======== DATA BELOW ========

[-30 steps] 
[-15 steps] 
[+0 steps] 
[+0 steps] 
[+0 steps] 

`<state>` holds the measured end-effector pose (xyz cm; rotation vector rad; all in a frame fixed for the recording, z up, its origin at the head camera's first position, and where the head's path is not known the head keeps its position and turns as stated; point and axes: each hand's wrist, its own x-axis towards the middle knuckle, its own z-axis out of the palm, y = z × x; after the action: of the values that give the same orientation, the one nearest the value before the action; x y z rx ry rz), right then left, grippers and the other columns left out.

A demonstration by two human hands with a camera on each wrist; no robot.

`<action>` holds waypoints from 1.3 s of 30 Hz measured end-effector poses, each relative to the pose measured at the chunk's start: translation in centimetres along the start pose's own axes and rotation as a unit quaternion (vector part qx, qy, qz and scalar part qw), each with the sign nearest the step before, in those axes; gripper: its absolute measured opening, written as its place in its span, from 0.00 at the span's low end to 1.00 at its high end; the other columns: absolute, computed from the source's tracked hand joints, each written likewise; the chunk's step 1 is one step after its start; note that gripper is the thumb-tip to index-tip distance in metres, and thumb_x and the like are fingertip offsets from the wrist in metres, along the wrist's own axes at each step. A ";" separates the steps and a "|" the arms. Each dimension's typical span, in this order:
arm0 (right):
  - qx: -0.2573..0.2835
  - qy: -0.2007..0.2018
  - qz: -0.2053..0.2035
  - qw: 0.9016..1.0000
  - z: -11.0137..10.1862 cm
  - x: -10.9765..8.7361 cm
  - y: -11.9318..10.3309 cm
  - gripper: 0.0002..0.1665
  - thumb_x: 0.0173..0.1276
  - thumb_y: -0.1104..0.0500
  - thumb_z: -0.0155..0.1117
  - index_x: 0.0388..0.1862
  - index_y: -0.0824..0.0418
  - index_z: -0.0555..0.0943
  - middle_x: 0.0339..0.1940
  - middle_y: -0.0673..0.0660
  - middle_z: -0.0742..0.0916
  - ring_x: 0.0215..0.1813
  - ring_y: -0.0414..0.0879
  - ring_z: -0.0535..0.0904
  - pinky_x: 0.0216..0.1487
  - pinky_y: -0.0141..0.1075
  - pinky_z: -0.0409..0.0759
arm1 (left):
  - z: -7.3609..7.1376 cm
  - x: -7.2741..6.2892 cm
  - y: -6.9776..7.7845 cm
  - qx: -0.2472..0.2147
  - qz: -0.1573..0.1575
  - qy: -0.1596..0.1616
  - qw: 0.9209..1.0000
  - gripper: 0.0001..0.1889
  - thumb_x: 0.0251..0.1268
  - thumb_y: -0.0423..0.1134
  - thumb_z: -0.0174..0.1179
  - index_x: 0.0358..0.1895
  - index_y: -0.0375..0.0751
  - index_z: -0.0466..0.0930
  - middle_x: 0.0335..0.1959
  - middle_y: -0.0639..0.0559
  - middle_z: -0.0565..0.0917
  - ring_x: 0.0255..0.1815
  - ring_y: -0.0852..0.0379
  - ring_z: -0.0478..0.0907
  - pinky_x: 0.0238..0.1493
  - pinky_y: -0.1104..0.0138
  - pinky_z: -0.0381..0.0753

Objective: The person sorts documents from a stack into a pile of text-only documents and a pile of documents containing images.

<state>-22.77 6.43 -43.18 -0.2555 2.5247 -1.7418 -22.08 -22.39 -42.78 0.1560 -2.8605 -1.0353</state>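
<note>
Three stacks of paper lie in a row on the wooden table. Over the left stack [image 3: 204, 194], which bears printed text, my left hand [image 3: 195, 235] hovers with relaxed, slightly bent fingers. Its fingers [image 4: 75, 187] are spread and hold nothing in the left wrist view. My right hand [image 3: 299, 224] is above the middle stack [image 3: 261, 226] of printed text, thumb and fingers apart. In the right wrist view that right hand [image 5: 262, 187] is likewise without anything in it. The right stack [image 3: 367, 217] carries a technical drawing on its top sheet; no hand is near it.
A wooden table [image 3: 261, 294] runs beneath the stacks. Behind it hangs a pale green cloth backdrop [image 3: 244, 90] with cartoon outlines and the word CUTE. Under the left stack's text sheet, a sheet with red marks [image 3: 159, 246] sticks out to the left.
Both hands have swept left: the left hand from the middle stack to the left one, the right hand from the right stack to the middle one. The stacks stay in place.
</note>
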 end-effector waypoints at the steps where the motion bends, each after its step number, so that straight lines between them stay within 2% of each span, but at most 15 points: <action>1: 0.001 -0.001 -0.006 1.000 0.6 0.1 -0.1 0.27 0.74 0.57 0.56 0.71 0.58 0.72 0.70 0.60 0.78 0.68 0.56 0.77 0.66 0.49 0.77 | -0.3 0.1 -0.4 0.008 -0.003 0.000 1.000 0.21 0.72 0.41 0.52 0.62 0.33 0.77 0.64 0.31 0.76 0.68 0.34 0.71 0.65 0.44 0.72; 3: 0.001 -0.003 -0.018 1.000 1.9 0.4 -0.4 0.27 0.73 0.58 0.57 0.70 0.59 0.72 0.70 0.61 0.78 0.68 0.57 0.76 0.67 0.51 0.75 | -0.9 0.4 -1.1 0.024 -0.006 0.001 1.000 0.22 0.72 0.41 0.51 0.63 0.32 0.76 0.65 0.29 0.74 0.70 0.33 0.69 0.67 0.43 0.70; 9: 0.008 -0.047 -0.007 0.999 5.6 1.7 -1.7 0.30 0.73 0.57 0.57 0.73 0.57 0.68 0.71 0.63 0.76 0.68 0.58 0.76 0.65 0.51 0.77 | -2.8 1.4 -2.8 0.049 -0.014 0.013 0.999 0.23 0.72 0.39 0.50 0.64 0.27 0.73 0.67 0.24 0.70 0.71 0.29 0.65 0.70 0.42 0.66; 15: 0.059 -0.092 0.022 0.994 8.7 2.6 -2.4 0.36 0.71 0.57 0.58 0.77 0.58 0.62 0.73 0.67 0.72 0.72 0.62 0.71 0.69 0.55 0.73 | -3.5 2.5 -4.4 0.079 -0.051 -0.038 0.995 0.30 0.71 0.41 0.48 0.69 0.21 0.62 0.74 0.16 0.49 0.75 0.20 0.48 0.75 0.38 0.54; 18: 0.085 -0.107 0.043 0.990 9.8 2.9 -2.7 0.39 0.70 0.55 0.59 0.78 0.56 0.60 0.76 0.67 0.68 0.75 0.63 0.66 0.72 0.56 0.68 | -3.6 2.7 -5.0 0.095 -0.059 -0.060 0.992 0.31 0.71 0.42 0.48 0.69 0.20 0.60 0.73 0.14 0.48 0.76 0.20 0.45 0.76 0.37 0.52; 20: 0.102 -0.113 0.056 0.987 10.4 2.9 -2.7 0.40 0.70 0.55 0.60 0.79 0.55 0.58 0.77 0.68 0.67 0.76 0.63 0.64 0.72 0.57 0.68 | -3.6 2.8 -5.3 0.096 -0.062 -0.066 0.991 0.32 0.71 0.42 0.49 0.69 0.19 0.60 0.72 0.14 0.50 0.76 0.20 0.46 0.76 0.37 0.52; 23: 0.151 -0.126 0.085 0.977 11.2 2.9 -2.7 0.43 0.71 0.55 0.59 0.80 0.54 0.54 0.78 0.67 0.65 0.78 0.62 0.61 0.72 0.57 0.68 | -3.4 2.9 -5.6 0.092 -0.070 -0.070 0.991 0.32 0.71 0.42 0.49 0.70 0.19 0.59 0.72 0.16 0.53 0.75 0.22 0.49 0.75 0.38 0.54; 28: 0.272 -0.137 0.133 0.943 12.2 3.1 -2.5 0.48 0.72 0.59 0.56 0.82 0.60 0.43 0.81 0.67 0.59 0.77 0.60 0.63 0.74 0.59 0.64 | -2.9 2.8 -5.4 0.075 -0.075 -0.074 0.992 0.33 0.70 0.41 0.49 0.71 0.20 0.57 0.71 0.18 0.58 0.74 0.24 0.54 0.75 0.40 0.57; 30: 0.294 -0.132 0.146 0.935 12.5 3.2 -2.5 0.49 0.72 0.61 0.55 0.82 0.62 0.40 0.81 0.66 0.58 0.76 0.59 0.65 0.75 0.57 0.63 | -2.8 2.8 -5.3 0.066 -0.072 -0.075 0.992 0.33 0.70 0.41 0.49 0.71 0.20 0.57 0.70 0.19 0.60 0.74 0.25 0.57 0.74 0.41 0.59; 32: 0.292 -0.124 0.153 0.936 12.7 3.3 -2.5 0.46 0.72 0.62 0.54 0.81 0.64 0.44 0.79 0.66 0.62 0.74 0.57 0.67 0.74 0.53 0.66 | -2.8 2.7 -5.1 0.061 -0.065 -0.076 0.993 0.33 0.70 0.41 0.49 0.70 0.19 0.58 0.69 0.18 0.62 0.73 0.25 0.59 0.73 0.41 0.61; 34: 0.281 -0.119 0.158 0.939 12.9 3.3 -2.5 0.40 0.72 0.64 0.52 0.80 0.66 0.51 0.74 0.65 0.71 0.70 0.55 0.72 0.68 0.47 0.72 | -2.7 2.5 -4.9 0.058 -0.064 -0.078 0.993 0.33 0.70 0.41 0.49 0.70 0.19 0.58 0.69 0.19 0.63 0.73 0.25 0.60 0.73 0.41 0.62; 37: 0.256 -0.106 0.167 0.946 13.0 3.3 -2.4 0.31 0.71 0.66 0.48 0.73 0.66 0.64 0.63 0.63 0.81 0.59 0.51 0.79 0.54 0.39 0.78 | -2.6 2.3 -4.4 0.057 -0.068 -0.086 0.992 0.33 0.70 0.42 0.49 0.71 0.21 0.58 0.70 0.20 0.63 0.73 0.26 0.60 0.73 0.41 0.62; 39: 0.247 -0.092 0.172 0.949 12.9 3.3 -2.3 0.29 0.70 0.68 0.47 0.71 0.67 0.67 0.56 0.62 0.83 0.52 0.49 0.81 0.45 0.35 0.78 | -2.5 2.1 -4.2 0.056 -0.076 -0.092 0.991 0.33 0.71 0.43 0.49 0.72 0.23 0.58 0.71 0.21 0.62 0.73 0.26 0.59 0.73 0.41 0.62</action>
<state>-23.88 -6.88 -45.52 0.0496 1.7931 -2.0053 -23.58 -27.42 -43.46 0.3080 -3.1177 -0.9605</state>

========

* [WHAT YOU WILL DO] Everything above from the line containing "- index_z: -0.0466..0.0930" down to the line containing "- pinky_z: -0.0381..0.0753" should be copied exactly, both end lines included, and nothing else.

* [EXERCISE ANSWER]
  - index_z: -0.0466..0.0930
  - middle_x: 0.0335..0.1959
  - middle_y: -0.0639..0.0559
  - middle_z: -0.0565..0.0917
  - ring_x: 0.0255..0.1815
  - ring_y: -0.0852..0.0379
  - ring_z: -0.0478..0.0907
  - pinky_x: 0.0238..0.1493
  - pinky_y: -0.1104..0.0138
  - pinky_z: -0.0381..0.0753

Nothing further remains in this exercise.